SQLAlchemy 2.0 compatibility upgrades. Ref #12541.

The main part of this PR is the _get_nested_collection_attributes method. It is dynamic and the structure of the result depends on the input. The method uses a Query object which must be replaced with a Select.

There are 2 main challenges here:

Unlike Query, which may return tuples of items or mapped objects, a Select always returns tuples (ref). The usual workaround is to call scalars(), which will simply return the first item from each tuple, turning [(model,), ...] into [model, ...]. However, this method, depending on input, may return tuples of items, tuples of items and mapped objects, and mapped objects. Therefore, the burden of restructuring the result has to be shifted to the caller.
The usage of DISTINCT requires that all columns appearing in the ORDER BY clause must also appear in the SELECT clause (see more details in commit description: c0f6b1d). We can easily add the missing columns to the select statement; however, that alters the structure of the returned values. Removing the added columns (without breaking some of the calls) is a surprisingly hard problem (the suggested approach doesn't work with a complex statement with joins and the metadata attribute which we handle differently, but which still appears in the select clause (I didn't find a way to do it using SA's public API). The alternative is to leave the added columns in the select clause - that works for the most part. The exception is the case when the columns are added dynamically and there is no way to determine how many of them will be added (depends on collection nesting): that, coupled with accessing items in the result by relative position (like here) poses the following challenge: with code like row[:-3] we intend to chop-off the last 3 elements, because we don't know how many precede them. However, with adding columns from the order by clause, we no longer know how many columns have been appended (added to the right of the list). Thus, we have a list that is dynamic "on both ends", so accessing items by relative position doesn't work. The workaround is the find_identifiers helper.
For the rest of the cases, we use a throwaway variable *_ when destructuring the result.

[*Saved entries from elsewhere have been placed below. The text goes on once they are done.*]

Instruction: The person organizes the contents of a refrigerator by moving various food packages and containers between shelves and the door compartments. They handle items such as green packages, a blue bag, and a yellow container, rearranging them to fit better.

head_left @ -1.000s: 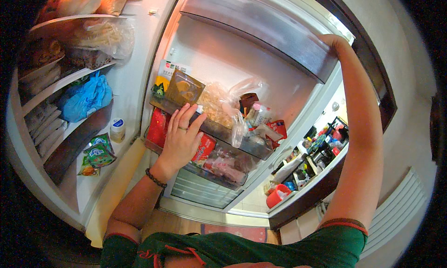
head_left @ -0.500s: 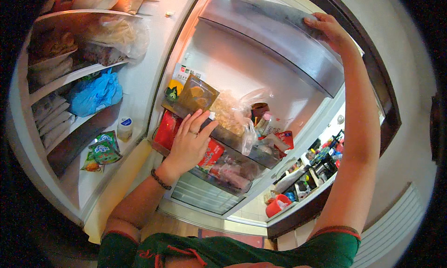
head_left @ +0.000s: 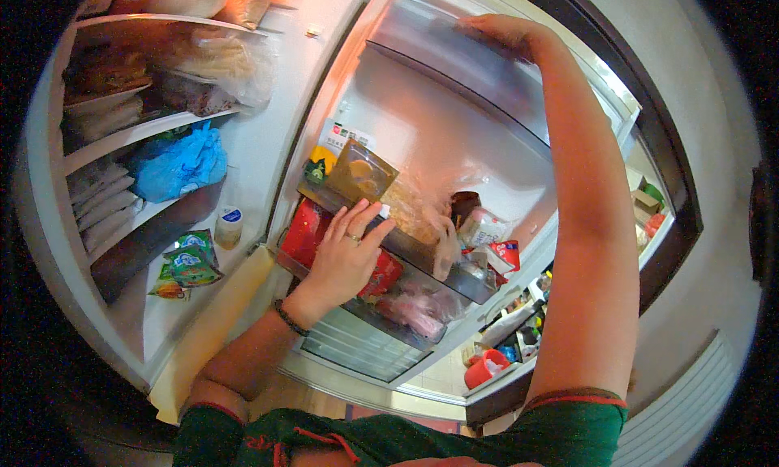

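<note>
One view is all we have, the head camera looking down into an open fridge door, and we read it like a clock face. Near the centre our left hand (head_left: 345, 256) lies spread and flat, fingers loose, with its fingertips touching the lower edge of a brown packet (head_left: 363, 172) that stands tilted in the door bin (head_left: 454, 272); it presses rather than clasps, so nothing is actually enclosed in the palm. A red packet (head_left: 304, 228) sits just beside the hand at nine o'clock from it, and a clear bag (head_left: 418, 215) of pale food lies at three o'clock from the fingers. Up at one o'clock in the frame our right hand (head_left: 507, 30) rests on the upper door shelf (head_left: 454, 57), fingers curled over its top edge; how tightly it grips we cannot tell. Off at nine o'clock, inside the fridge, a blue plastic bag (head_left: 174, 163) sits on a white shelf (head_left: 146, 130), and at seven o'clock from it a green snack packet (head_left: 188, 256) lies near a small white bottle (head_left: 230, 226).
</note>
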`<state>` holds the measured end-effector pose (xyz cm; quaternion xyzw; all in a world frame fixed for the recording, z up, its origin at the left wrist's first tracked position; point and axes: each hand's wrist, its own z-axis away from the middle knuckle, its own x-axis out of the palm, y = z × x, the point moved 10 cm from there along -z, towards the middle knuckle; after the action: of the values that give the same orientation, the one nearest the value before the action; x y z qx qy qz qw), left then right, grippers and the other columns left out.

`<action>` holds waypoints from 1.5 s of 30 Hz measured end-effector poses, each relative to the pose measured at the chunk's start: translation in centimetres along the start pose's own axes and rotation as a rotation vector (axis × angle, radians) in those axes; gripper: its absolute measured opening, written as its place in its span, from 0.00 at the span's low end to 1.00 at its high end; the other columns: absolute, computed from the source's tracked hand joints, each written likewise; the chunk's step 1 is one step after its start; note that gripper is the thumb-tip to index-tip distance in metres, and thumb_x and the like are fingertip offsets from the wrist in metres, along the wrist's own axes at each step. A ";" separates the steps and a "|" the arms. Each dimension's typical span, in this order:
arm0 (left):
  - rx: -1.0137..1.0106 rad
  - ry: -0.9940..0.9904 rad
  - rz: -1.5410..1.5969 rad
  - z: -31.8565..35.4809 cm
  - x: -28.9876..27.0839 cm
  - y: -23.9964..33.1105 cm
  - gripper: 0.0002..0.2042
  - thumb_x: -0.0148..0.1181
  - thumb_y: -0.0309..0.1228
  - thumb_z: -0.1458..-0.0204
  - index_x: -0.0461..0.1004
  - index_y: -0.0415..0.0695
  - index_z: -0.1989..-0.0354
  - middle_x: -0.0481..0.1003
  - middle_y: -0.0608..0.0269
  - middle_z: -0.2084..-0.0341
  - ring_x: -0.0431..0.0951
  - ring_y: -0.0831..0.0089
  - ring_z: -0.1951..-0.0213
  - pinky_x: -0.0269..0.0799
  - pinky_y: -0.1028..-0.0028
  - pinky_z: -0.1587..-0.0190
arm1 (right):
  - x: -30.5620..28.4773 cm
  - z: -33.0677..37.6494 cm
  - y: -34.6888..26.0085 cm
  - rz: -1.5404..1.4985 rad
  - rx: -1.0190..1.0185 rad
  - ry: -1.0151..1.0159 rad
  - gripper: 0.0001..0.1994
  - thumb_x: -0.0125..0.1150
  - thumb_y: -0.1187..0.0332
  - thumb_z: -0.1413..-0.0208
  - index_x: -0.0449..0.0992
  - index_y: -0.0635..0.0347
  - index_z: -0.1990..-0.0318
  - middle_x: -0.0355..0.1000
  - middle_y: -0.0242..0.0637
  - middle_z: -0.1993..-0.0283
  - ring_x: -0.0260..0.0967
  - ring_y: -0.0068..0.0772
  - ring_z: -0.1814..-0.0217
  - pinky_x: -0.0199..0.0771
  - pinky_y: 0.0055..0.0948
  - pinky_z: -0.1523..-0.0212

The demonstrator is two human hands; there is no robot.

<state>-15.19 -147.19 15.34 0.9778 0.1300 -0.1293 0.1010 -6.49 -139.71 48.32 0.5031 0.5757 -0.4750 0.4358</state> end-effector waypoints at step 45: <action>0.030 -0.041 -0.002 -0.1 -0.2 -0.3 0.21 0.56 0.25 0.54 0.68 0.48 0.48 0.62 0.53 0.45 0.60 0.54 0.40 0.55 0.53 0.39 | -5.4 2.4 4.2 0.162 0.182 0.163 0.33 0.55 0.36 0.53 0.68 0.46 0.45 0.67 0.32 0.51 0.64 0.27 0.58 0.67 0.38 0.65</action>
<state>-15.41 -146.88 15.46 0.9763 0.1268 -0.1513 0.0888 -1.69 -142.81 52.72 0.6224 0.5211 -0.4460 0.3770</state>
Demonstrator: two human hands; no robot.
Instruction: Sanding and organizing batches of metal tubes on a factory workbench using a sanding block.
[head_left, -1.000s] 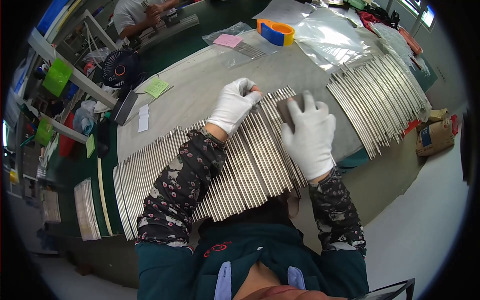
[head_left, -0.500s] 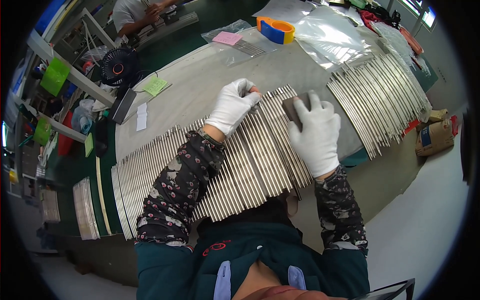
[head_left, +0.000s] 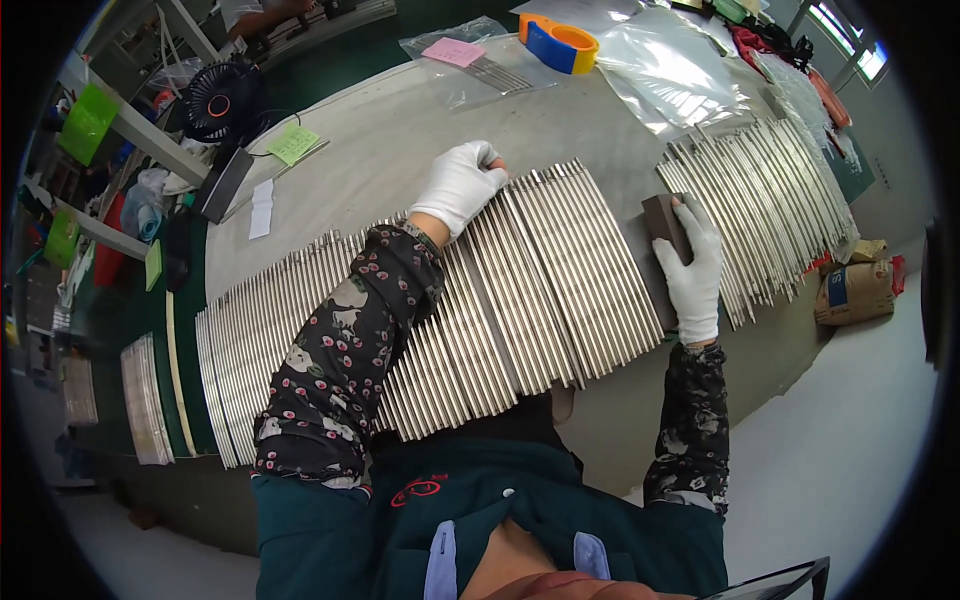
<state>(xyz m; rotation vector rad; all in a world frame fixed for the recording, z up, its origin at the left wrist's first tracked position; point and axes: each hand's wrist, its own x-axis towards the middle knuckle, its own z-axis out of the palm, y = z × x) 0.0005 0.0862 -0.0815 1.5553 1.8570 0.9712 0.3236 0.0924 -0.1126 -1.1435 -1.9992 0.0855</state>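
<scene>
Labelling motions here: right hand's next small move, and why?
Probably bring the dark block left over the wide rod row: the right hand holds it past that row's right edge, while the left hand is at the row's upper edge.

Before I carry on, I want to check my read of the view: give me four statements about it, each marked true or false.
1. The right hand holds a dark block. True.
2. All the metal rods lie in one unbroken row. False: the table shows between the wider rod row and the smaller rod group.
3. The orange-and-blue ring sits right of the fan. True.
4. Both gloves are black. False: the left hand and right hand wear white ones.
</scene>
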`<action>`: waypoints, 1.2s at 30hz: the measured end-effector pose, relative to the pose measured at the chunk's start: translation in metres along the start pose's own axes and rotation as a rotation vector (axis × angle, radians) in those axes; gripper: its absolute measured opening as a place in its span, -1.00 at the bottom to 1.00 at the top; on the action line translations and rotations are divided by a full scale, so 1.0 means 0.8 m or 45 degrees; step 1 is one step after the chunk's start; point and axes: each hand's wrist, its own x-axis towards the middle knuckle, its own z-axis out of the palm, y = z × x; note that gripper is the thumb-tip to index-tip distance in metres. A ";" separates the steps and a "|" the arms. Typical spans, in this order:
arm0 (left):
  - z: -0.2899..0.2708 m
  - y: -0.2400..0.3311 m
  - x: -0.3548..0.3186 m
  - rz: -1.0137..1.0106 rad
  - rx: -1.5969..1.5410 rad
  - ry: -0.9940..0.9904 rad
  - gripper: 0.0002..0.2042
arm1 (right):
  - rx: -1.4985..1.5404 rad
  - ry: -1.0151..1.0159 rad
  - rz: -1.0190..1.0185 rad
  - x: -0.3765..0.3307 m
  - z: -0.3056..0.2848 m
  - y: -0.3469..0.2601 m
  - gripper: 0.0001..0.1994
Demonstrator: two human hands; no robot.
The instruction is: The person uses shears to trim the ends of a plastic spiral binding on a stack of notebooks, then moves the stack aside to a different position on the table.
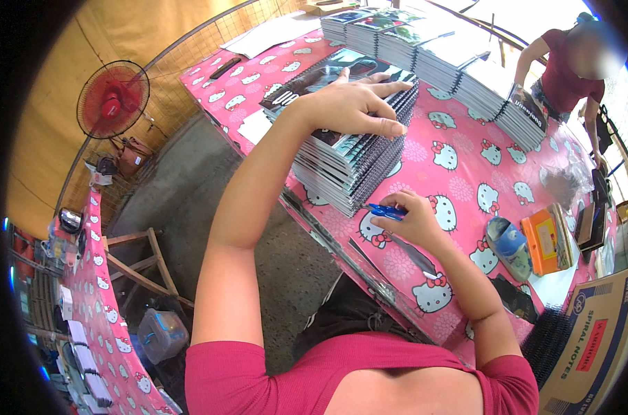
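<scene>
My left hand (348, 104) lies with its fingers spread on the top cover of a tall stack of spiral notebooks (352, 162). Dark wire coils run along the stack's right side. Low beside the near corner of that stack, my right hand (414, 218) is closed around small blue-handled pliers (385, 211). Their tip points left toward the coils; I cannot tell whether it touches them. A thin dark tool with a pale end (417, 257) rests on the table under my right wrist.
More notebook stacks (424, 59) line the far side of the pink patterned table (459, 187). To the right are a blue slipper-like item (507, 245), an orange box (541, 238) and a cardboard carton (594, 346). A person (570, 69) stands at far right; a red fan (113, 100) stands left.
</scene>
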 end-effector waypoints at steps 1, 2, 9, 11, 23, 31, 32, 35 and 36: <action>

Of course, this reduces the number of SA's RemovedIn20 warnings.

How to test the changes?

(Select all options that apply)

I've included appropriate automated tests.
This is a refactoring of components with existing test coverage.
Instructions for manual testing are as follows:
1. [add testing steps and prerequisites here if you didn't write automated tests covering all your changes]

License

I agree to license these and all my past contributions to the core galaxy codebase under the MIT license.

I double checked the performance of "exists().where(criteria)" vs. "select(foo).where(criteria).limit(1)" with explain analyze. While the startup cost is 40% higher for exists, the total costs are identical. In terms of readability, "exists" is more succinct and straightforward.

This is a step towards converting the _get_nested_collection_attributes method from Query to Select. The add_entity method does not exist on Select; add_column should work the same way, in theory...

1. Upgrade Query to Select 2. Factor out query-building logic. The previous version returned tuples of items OR models (ORM objects), depending on the calling code (several similar data access methods were combined into this one generic method in PR galaxyproject#12056). The Query object would "magically" convert tuples of ORM objects to ORM objects. The new unified Select object does not do that. As as result, with Select, this method would return tuples of items or tuples of models (not models): result1 = session.execute(statement2) result1 == [("element_identifier_0", "element_identifier_1", "extension", "state"), ...] result2 = session.execute(statement2) result2 == [(dataset1,), (dataset2,) ...] Factoring out the query-building logic and having the caller execute it depending on the expected data structure solves this.

Required if using DISTINCT

lib/galaxy/model/__init__.py

jdavcs · 2023-11-29T14:55:18Z

Thanks for the review + suggestions, @mvdbeek!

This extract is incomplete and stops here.